• [Dataset records]
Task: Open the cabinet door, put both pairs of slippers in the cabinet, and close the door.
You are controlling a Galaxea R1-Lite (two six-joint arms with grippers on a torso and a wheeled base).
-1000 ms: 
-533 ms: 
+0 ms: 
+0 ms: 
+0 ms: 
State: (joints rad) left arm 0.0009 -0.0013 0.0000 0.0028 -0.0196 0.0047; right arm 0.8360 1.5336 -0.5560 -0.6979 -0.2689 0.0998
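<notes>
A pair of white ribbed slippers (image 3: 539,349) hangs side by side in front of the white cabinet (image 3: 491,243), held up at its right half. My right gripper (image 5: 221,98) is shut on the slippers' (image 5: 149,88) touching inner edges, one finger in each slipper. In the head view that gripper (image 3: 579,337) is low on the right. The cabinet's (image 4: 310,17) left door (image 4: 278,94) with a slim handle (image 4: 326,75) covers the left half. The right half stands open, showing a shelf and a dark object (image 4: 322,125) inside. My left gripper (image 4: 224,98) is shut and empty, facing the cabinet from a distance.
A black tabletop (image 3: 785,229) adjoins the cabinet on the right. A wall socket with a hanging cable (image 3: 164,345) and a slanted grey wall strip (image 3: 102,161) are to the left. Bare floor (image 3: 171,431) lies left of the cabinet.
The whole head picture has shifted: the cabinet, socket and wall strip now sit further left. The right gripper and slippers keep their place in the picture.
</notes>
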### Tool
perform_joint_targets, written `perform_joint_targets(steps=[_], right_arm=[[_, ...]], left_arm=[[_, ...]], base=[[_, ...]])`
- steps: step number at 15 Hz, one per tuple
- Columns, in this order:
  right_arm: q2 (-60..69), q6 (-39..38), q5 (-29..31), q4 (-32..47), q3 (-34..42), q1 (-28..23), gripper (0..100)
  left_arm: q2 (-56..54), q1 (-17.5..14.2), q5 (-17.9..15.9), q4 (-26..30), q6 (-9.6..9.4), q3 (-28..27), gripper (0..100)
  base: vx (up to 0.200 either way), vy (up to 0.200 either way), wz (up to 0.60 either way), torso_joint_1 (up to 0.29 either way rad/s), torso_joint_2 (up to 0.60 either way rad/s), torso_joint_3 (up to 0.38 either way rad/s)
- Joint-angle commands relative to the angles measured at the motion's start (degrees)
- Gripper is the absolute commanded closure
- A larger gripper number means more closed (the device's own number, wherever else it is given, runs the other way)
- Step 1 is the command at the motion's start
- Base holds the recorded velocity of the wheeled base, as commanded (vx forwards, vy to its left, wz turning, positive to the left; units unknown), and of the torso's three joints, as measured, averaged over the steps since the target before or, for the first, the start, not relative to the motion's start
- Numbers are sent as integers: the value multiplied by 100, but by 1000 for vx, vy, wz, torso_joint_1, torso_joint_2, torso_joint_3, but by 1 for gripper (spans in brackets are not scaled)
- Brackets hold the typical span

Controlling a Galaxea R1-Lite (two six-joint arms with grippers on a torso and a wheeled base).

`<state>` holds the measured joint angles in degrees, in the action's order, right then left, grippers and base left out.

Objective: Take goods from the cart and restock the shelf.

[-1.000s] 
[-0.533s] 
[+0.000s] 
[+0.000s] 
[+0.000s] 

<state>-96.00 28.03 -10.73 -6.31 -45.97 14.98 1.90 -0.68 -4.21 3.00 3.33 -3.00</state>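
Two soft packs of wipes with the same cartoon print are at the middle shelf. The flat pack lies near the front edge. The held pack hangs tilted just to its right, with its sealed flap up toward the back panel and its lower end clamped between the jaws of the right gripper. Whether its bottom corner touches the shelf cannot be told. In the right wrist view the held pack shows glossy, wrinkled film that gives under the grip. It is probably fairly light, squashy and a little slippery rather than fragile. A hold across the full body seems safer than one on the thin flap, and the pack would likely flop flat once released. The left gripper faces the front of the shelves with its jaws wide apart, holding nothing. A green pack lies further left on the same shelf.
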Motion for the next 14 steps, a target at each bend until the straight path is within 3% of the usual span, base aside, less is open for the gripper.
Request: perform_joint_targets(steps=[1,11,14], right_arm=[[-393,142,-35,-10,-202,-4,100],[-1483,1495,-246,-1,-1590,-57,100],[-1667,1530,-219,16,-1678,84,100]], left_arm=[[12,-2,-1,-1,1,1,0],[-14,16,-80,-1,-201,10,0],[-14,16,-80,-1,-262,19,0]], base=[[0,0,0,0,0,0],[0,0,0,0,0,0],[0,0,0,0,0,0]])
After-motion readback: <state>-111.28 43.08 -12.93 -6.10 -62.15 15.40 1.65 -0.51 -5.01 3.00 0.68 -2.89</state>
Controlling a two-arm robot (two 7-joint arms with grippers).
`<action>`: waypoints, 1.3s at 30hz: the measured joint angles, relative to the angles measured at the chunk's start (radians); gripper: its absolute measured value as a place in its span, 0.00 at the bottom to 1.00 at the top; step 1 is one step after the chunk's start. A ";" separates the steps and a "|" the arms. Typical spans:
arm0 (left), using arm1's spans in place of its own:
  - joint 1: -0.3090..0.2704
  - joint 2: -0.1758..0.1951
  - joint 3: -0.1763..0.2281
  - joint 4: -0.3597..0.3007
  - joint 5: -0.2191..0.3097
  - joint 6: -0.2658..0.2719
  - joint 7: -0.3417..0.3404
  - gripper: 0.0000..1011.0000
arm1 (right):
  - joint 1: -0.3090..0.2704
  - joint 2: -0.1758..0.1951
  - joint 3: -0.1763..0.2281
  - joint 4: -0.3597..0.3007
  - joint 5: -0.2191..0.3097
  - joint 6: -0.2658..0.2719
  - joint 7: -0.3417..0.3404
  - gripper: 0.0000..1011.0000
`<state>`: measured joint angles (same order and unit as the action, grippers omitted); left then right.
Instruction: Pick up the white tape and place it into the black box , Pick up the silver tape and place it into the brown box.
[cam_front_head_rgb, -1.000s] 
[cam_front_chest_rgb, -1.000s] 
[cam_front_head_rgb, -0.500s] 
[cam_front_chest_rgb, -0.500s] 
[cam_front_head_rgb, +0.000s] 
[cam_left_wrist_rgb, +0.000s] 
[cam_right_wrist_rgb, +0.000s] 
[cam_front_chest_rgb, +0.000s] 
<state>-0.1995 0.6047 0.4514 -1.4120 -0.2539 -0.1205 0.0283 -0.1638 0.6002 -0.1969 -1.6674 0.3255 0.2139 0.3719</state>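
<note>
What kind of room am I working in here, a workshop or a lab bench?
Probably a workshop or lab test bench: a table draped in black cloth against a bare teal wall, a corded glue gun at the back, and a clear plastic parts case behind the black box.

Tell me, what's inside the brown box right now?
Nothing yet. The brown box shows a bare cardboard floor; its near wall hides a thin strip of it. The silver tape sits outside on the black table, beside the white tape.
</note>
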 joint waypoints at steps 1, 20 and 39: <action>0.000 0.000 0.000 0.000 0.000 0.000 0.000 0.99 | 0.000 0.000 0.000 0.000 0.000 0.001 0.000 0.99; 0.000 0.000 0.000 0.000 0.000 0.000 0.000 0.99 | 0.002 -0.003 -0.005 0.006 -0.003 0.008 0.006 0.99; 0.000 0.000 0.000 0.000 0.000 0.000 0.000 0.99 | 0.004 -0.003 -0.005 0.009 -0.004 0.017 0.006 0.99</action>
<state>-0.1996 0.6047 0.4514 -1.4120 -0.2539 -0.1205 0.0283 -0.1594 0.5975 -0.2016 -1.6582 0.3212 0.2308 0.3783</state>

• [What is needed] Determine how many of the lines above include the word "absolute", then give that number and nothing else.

• [Exercise response] 2